137 personnes sont mortes lors des raids de dimanche dans des villages proches de la frontière entre le Niger et le Mali. 256 personnes sont mortes dans la zone des « Trois frontières » en un peu plus d’une semaine.
Des dizaines de personnes sont mortes dans le massacre djihadiste le plus meurtrier qui ait jamais frappé le Niger, a annoncé lundi le gouvernement, soulignant l’énorme défi sécuritaire auquel est confronté le nouveau président Mohamed Bazoum. Le porte-parole du gouvernement, Zakaria Abdourahamane, a aussi exprimé sa tristesse pour la mort des civils et insisté sur ce qu’il a qualifié d’actes « lâches et criminels ».
Il a fallu deux jours pour les militaires dépêchés sur les lieux des attentats du 21 mars pour décompter les 137 morts civils. Le bilan est donc bien supérieur aux 60 morts annoncés plus tôt. Les trois villages attaqués se trouvaient à Tahoua, jouxtant la région de Tillaberi, qui a subi 13 attentats terroristes meurtriers de l’Etat Islamique dans le Grand Sahara (EIGS). La dernière attaque en date de Tillaberi avait eu lieu le 14 mars, un bus avait été mitraillé par les terroristes et 66 personnes étaient mortes.
Un jour plus tard, le même EIGS a fait 33 morts dans les rangs de l’armée malienne. Sur la frontière entre le Niger et le Mali depuis janvier, ce sont donc près de 350 personnes qui sont mortes dans les attentats.

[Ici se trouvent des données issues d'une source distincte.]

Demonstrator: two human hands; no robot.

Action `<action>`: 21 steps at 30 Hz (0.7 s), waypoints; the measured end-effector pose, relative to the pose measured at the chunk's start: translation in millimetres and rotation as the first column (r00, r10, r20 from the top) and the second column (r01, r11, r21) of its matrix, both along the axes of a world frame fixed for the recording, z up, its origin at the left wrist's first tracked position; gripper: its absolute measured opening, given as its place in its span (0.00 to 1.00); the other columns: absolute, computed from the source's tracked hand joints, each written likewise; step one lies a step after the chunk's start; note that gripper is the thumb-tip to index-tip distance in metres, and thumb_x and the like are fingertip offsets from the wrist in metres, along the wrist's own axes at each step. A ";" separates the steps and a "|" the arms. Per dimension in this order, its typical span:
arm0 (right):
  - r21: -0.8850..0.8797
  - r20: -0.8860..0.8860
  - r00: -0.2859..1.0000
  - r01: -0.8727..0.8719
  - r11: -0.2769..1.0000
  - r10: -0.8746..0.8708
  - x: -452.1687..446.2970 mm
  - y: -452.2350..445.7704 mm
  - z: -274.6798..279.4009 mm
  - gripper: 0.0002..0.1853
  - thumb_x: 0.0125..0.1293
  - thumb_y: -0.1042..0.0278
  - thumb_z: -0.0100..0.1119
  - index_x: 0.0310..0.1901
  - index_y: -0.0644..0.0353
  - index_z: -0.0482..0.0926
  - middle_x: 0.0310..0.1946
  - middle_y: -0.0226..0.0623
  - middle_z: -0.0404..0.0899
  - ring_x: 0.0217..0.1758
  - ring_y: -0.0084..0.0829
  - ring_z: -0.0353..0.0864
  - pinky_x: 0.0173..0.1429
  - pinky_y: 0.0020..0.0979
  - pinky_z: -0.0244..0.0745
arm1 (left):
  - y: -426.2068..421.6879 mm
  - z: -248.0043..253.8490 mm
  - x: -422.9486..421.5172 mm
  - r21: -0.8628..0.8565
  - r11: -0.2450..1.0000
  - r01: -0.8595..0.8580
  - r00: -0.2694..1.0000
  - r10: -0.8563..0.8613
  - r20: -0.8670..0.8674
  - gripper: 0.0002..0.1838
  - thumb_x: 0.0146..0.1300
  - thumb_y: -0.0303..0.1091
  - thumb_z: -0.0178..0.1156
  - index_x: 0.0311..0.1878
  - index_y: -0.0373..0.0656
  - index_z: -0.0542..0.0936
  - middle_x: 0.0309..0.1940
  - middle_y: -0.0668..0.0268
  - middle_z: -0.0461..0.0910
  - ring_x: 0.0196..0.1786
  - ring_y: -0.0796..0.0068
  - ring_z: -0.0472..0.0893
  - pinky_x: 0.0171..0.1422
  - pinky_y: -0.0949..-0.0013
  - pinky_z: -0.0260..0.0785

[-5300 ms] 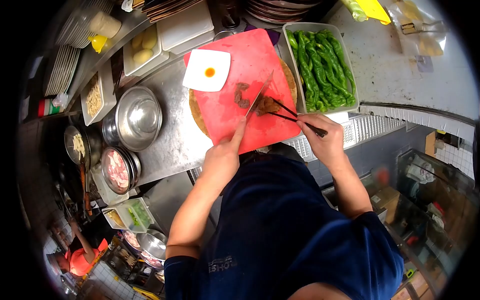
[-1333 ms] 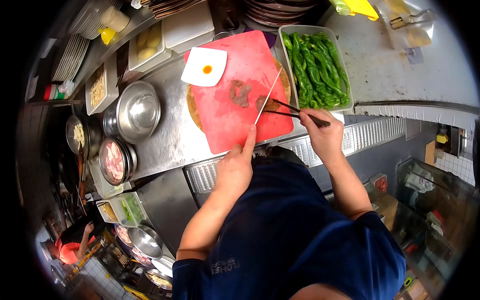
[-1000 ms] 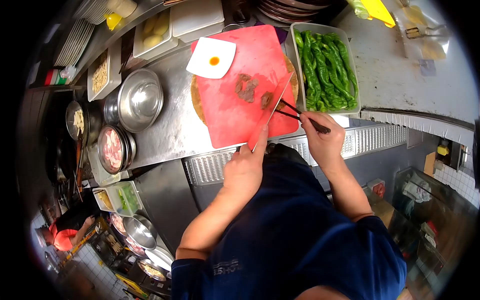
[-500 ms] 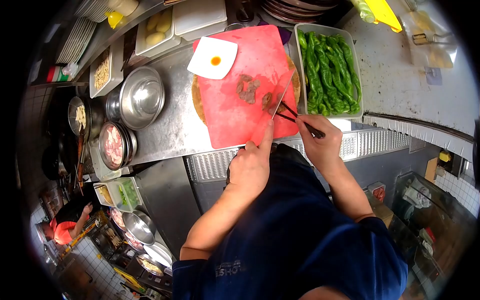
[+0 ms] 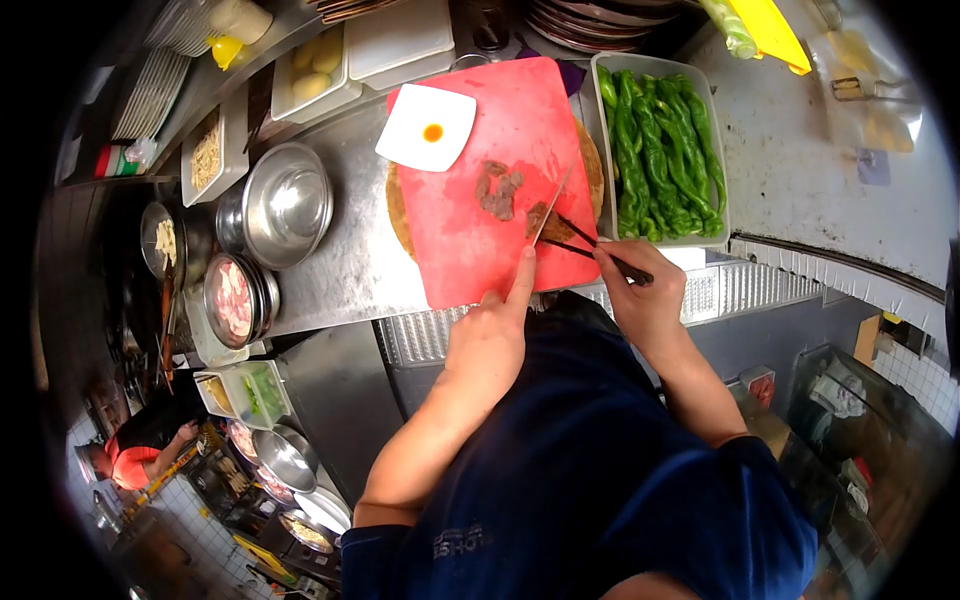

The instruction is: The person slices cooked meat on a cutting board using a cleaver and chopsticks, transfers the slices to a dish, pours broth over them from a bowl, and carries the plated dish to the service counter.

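My left hand is wrapped round the knife; right hand closed on the chopsticks. Meat chunk sits on the red board between the chopsticks, blade across it. Probably light, soft, slightly slick; I'd pin its sides gently.

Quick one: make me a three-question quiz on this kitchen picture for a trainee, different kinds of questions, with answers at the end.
1. What does the person's right hand hold?
2. True or false: the left hand holds the white dish.
3. What fills the tray to the right of the red cutting board? (a) noodles (b) long green peppers (c) potatoes

Key: 1. Black chopsticks. 2. False; it holds a knife. 3. b.
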State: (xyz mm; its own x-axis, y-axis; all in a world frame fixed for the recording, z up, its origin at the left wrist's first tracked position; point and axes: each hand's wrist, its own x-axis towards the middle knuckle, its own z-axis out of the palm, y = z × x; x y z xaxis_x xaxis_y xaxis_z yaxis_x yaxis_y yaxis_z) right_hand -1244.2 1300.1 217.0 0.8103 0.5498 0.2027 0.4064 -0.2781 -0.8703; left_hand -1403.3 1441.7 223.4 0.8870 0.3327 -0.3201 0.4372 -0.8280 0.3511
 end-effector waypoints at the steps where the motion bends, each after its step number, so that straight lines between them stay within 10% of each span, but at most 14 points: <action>1: -0.007 -0.015 1.000 0.006 1.000 -0.006 0.2 -0.4 0.2 0.05 0.62 0.81 0.73 0.39 0.68 0.87 0.34 0.49 0.87 0.33 0.41 0.88 0.38 0.32 0.82 | -1.6 -2.3 -0.2 -0.004 1.000 -0.004 1.000 0.004 -0.006 0.46 0.61 0.20 0.53 0.85 0.46 0.53 0.31 0.45 0.81 0.29 0.46 0.86 0.36 0.48 0.82; 21: -0.012 -0.134 0.988 0.076 0.997 -0.077 11.9 -17.7 -3.4 0.08 0.65 0.81 0.70 0.45 0.69 0.88 0.41 0.47 0.89 0.39 0.33 0.89 0.44 0.28 0.83 | 23.9 -67.2 -7.7 -0.030 0.991 -0.129 0.975 0.132 0.178 0.47 0.61 0.17 0.56 0.84 0.51 0.56 0.40 0.48 0.82 0.38 0.44 0.85 0.45 0.48 0.80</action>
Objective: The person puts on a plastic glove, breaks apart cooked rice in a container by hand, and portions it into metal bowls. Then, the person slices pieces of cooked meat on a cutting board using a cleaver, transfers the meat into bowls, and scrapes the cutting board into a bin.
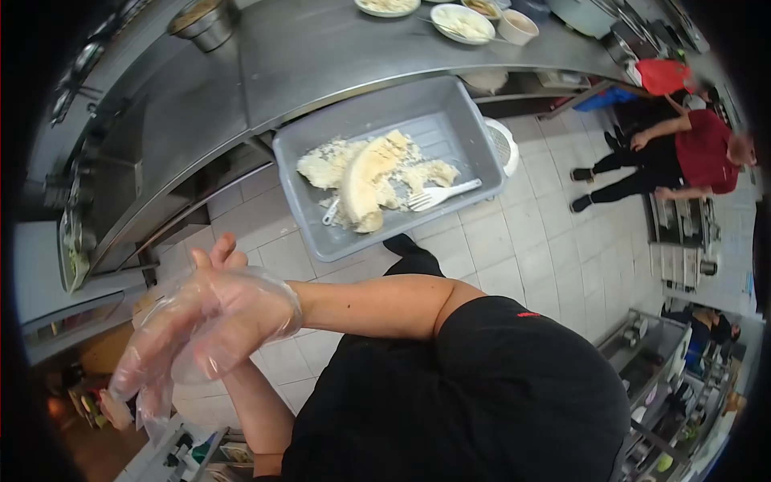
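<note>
A clear plastic glove [277,293] covers my right hand [217,321], which is stretched out at the left with its fingers apart and pointing down-left. My left hand [221,251] is mostly hidden behind it; a few bare fingertips show above the gloved hand, bent around the glove. A grey plastic tub [434,104] lies ahead of my hands, apart from them. Inside it are a large curved pale-yellow block [365,177], perhaps cheese, and white crumbled pieces [325,165]. A white fork-like utensil [442,194] rests among the crumbs; a second white handle [330,212] pokes out at left.
A steel counter [321,56] runs behind the tub, bearing white bowls of pale food [462,24], a cup [518,28] and a metal pot [201,22]. A person in a red shirt [707,153] stands at the right on the tiled floor [522,233]. Steel shelving [642,361] stands at lower right.
</note>
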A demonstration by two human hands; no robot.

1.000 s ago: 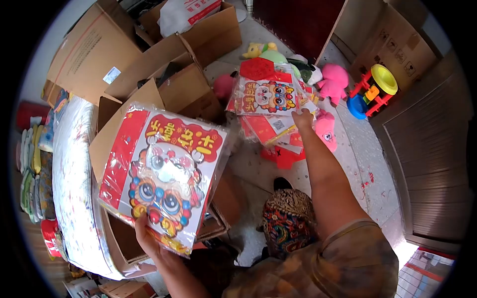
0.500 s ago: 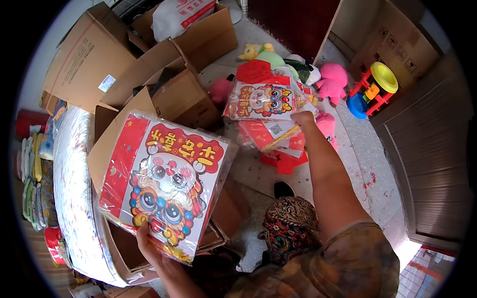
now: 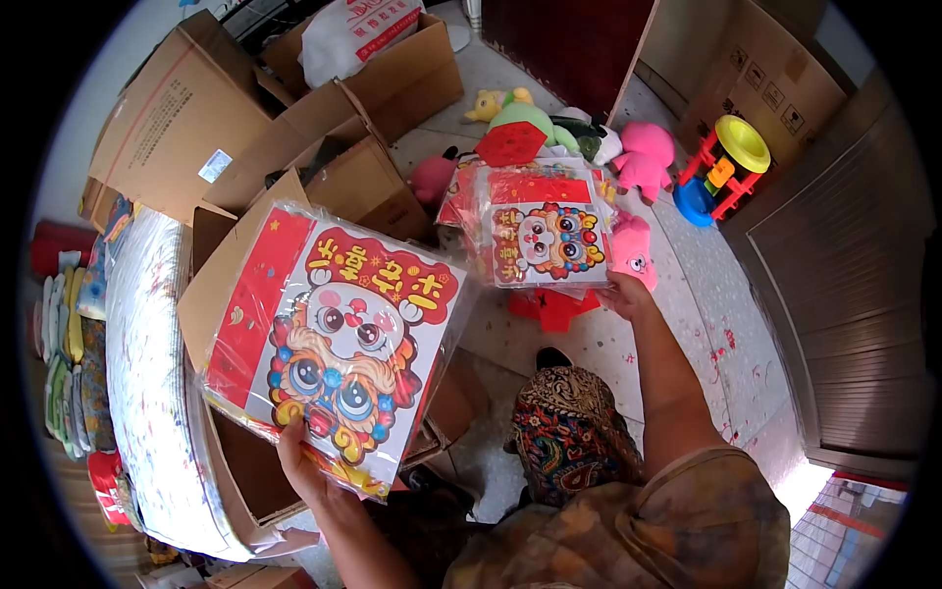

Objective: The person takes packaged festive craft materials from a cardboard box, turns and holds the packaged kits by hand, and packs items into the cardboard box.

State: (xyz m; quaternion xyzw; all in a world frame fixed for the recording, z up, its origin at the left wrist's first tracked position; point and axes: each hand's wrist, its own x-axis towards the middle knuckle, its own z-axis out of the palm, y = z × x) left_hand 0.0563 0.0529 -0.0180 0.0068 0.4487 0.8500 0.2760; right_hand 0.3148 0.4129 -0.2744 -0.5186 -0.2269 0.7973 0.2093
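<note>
My left hand (image 3: 304, 461) grips the lower edge of a plastic-wrapped cartoon decoration sheet (image 3: 348, 324), with a red band and yellow Chinese lettering. It is tilted above an open cardboard box (image 3: 245, 471); other packets may lie beneath it. At the end of my outstretched arm, my right hand (image 3: 628, 292) pinches the near corner of a second wrapped sheet (image 3: 549, 236) with the same cartoon print. That sheet is over the pile of packets on the floor and hides much of it. A red paper piece (image 3: 512, 143) lies at the pile's far end.
Plush toys, among them a pink one (image 3: 645, 157), lie behind and beside the pile. A yellow, red and blue plastic toy (image 3: 726, 172) stands at the right. Several cardboard boxes (image 3: 186, 108) crowd the left and back. A bed (image 3: 147, 373) runs along the left.
My right hand has drawn a wrapped sheet from the pile toward me and slightly right. The left-hand sheet has shifted slightly up and right.
</note>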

Le Niger à bout de souffle
L’élection du nouveau président nigérien, Mohamed Bazoum, a été confirmée dimanche par la cour constitutionnelle. Ce n’est donc pas un hasard si l’attentat a eu lieu le même jour. « L’EIGS n’exprime ses ambitions politiques qu’en morts civils », a déclaré le commandant de la force militaire conjointe du G5 Sahel (FCG5S), Didier Dacko, au journal « Le Sahel ».
Pour Emmanuel Dupuy, président de l’Institut Prospective et Sécurité en Europe (IPSE) il s’agirait de « perturber l’image des autorités nigériennes, d’handicaper d’avantage l’ancrage de l’État nigérien », selon l’agence Sputnik France.
Le 2 janvier, 100 personnes ont été tuées dans des attaques contre deux villages du district de Mangaize à Tillaberi. Le massacre, l’un des pires de l’histoire du Niger, s’est produit entre deux tours de l’élection présidentielle du pays. Un an plus tôt, le 9 janvier 2020, l’armée nigériane avait perdu 89 hommes dans une attaque contre un camp militaire à Chinegodar, un mois après la mort de 71 soldats dans une attaque à Inates et au début de la compagne électorale.
Il ne fait donc aucun doute que les attaques terroristes, particulièrement au Niger, visent toujours des civils et dans un contexte électoral. Bazoum, élu le 21 février, est un ancien ministre de l’Intérieur qui a été le dauphin et le bras droit du président sortant Mahamadou Issoufou. Il a juré de lutter contre l’insécurité et a ordonné des renforts de l’armée dans la région de Tillabéri après l’effusion de sang du 15 mars. Cependant, avec deux de ses alliés du G5 Sahel qui négocient déjà avec les terroristes de l’EIGS, Bazoum risque d’avoir besoin d’alliés.
En l’occurrence, depuis le sommet du G5 Sahel, l’armée tchadienne a déployé un contingent de plus de 1 200 soldats, après un accord conclu avec la France. Ces soldats sont toujours attendus au Niger, cependant.
Que représenterait une trêve?
Entre le Mali, qui est poussé de plus en plus à un dialogue avec l’EIGS par l’Algérie, et le Burkina Faso, qui ne peut plus se permettre de perdre son territoire face aux organisations terroristes, seuls la France, le Tchad et les Etats-Unis sont investis sur le long terme dans la guerre dans la zone des « Trois frontières ».
Cependant, dans l’éventualité où le Niger négocierait une trêve avec les terroristes de l’EIGS, deux conséquences seraient à prévoir : la France n’aura plus de raisons d’avoir une armée déployée au sud malien, et la moitié du continent n’aura plus que deux menaces terroristes à affronter dans l’immédiat : le GSIM et l’AQMI, représentants d’al-Qaïda en Afrique.
Ces derniers seraient acculés et en manque de moyens, mais pour que cela se réalise, il faut que plus de neuf pays africains se mettent d’accord. Dans le contexte nigérien, il s’agirait d’une double victoire. La fin, même pour une courte durée, des attentats à l’ouest du Niger, et une période de calme dont Bazoum a largement besoin pour s’établir politiquement et installer son gouvernement.